• **Task brief**:
Copy out the data below. Leave nothing out and alter nothing.

• **Material provided**:
((

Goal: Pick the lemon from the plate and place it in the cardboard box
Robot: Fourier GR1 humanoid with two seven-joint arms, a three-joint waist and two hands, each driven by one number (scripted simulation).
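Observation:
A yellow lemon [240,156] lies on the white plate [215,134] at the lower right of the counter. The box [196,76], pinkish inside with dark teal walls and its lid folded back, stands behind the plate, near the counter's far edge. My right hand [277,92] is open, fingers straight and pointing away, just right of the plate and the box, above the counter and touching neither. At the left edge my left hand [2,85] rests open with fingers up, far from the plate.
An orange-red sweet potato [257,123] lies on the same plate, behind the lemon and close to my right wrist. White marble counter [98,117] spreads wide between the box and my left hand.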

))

• **Solution**:
Goal: Pick the lemon from the plate and place it in the cardboard box
Robot: Fourier GR1 humanoid with two seven-joint arms, a three-joint waist and two hands, each driven by one number (scripted simulation).
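Observation:
A yellow lemon [240,156] lies on the white plate [215,134] at the lower right of the counter. The box [196,76], pinkish inside with dark teal walls and its lid folded back, stands behind the plate, near the counter's far edge. My right hand [277,92] is open, fingers straight and pointing away, just right of the plate and the box, above the counter and touching neither. At the left edge my left hand [2,85] rests open with fingers up, far from the plate.
An orange-red sweet potato [257,123] lies on the same plate, behind the lemon and close to my right wrist. White marble counter [98,117] spreads wide between the box and my left hand.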

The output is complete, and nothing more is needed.